自分自身を軽蔑することのできない人間の時代が。
(ニーチェ『ツァラトゥストラ』)

山田太一はこの言葉をもとにドラマを書いた。そこで彼は視聴者をこう罵倒する。

「おまえたちは骨の髄までありきたりだ!」

自らを軽蔑できない人間ほどありきたりな人間はいない、と。
同時にニーチェは彼らを何より卑しいと言う。ありきたりな人間ほど自らを神のいとし子にする。壊れられない人間に。

だが庵野はそんな最低の人間さえ愛した。

先日、僕は78歳になる叔母にこう尋ねた。

「昔は大変だったってよく聞くよ」
「でも今も生きるのが大変だら?」
「叔母さん、今と昔、どっちが生きるの大変だった?」

「そりゃぁ、圧倒的に今の方が大変だよ」
「昔はね、大変だったさ」
「薪だって自分で取ってきたんだからね」
「でもね、みんな貧乏で大変だった」
「みんながどこか変でさ」

スコラ哲学の生起以来、人は正しいことだけを求め続けた。事実に基づくこと、正しくあること、なにも間違えないこと。欠点が一つもない神のいとし子であることを理想とした。あまりに息が詰まる、生きにくい世界を生み出してきた。
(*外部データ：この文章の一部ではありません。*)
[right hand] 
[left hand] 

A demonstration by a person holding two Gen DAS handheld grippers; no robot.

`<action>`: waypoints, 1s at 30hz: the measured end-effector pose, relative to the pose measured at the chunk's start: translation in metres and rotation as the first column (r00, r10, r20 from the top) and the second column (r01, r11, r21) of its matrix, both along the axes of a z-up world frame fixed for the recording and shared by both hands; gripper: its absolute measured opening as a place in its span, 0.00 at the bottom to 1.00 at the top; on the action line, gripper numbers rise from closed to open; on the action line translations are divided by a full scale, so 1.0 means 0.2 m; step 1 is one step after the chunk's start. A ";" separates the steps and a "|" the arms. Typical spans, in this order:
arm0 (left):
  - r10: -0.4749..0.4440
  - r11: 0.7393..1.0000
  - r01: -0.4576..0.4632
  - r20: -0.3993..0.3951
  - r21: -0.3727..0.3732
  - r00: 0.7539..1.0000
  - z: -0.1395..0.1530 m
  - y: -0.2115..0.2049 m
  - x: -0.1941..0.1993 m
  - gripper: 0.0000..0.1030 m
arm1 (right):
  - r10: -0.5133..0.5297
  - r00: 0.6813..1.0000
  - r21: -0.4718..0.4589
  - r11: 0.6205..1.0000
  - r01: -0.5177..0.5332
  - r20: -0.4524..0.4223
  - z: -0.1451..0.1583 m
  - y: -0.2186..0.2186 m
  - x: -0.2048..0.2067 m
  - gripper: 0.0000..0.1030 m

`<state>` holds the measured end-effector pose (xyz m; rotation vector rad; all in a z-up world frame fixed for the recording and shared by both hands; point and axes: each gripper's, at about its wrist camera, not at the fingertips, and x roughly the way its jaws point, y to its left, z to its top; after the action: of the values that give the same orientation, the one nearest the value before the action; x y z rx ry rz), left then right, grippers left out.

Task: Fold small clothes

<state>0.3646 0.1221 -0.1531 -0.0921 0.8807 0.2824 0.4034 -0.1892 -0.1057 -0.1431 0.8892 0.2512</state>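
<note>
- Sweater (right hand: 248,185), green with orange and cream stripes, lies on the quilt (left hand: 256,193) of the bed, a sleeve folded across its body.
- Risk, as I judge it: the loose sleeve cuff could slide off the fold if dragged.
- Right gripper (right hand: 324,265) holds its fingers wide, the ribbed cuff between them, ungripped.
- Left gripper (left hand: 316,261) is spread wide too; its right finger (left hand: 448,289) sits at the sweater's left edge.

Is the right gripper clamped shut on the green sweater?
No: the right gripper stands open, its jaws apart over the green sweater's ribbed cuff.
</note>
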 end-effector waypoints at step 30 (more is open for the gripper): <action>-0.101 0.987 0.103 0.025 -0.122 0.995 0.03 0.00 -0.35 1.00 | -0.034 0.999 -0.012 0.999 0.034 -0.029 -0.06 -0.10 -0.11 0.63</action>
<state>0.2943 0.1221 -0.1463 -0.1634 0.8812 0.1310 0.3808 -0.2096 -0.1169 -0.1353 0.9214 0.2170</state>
庵野は僕たちに、「壊れていい」と言ってくれたのかもしれない。最も軽蔑すべき人間から僕たちを解き放つために。

「僕は壊れた人が好きなんです」

そんな人間が苦しむ様も、父からの陵辱も、自らが犯す失態も彼が愛する対象だった。崇拝ではなく、愛の対象を求めた。

神を規範とすることは人の義務であろう。しかし人が規範とすべきは全能ではなく、愛する力の方であった。

我らは全能にはなれないが、壊れた人を愛することはできるからだ。